If a company’s most important assets are indeed its people, as corporate executives parrot endlessly, that’s news to investors, analysts, and even, as it turns out, many companies.
It is hardly a secret that the industrial economy that prevailed for two centuries has evolved into a talent-driven, knowledge-based economy. Still, extant accounting standards define “assets” mostly in terms of cash, receivables, and hard goods like property, equipment, and inventory, even though the value of many companies lies chiefly in the experience and efforts of their employees.
Public companies are required to disclose virtually nothing about their human capital other than the compensation packages of top executives, and most are happy to report only that. The furthest most companies will go in reporting on human capital within their public filings is to mention “key-man” risks and executive succession plans.
More than two decades ago, Jac Fitz-enz and Wayne Cascio separately pioneered the idea that metrics could shine a light on human-capital value. From their work grew the notion that formal reporting of such metrics could add value to financial statements. That discussion simmered quietly for many years, but recently it has grown more bubbly, as some of the best minds in human-capital management and workforce analytics work hard to influence the acceptance of such reporting.
Some are crafting detailed structures for what they generally refer to as human-capital financial statements or reports, which would complement (but not replace) traditional financial reporting.
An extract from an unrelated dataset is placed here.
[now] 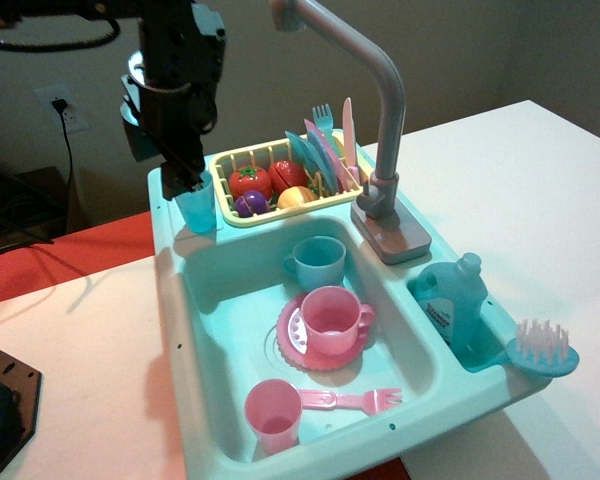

Their goal is to quantify a company’s financial results as a return on people-related expenditures, and express a company’s value as a measure of employee productivity.
To be sure, finance and human-resources executives alike have long considered many important aspects of human-capital value to be unquantifiable. That’s why an effort by the Society for Human Resource Management, less-granular than some similar efforts but very well organized, shows promise to have a sizable impact. SHRM’s Investor Metrics Workgroup, in conjunction with American National Standards Institute (ANSI), is developing recommendations for broad standards on human-capital reporting. The group plans to release its recommendations for public comment early in 2012. Should ANSI certify the standards, the next phase would be a marketing campaign aimed at investor groups and analysts, encouraging them to demand that companies provide the information.
If demand for that data were to reach a critical mass, then presumably accounting-standards setters would eventually look at adopting some type of human-capital reporting, and the Securities and Exchange Commission and other regulators would subsequently get involved. Of course, that’s a grand vision, and even its most optimistic proponents admit that it will take at least a decade, and probably twice that long, to fully materialize.
But the SHRM group’s chair, Laurie Bassi, is confident that the effort will succeed, however long it may take. “It’s going to serve as a catalyst for change,” says Bassi, a labor economist and human-capital-management consultant. “When investors start to demand this information, it’s going to be a wake-up call for many, many companies. For some well-managed, well-run firms it won’t be a stretch, but others will be hard-pressed to produce the information in a meaningful way.”
Bassi says that the driving forces behind the effort boil down to two things: “supply and demand, or, you might say, opportunity and necessity.”
On the supply/opportunity side, advancing technology and lower computing costs have greatly eased the collection and crunching of people-related data, enabling companies to get their arms around what’s going on with their human capital in a much more analytic, metrics-driven way than was possible a few years ago. The demand/necessity side is that, driven by macroeconomic forces, human-capital management is emerging as a core competency for employers, particularly those in high-wage, developed nations.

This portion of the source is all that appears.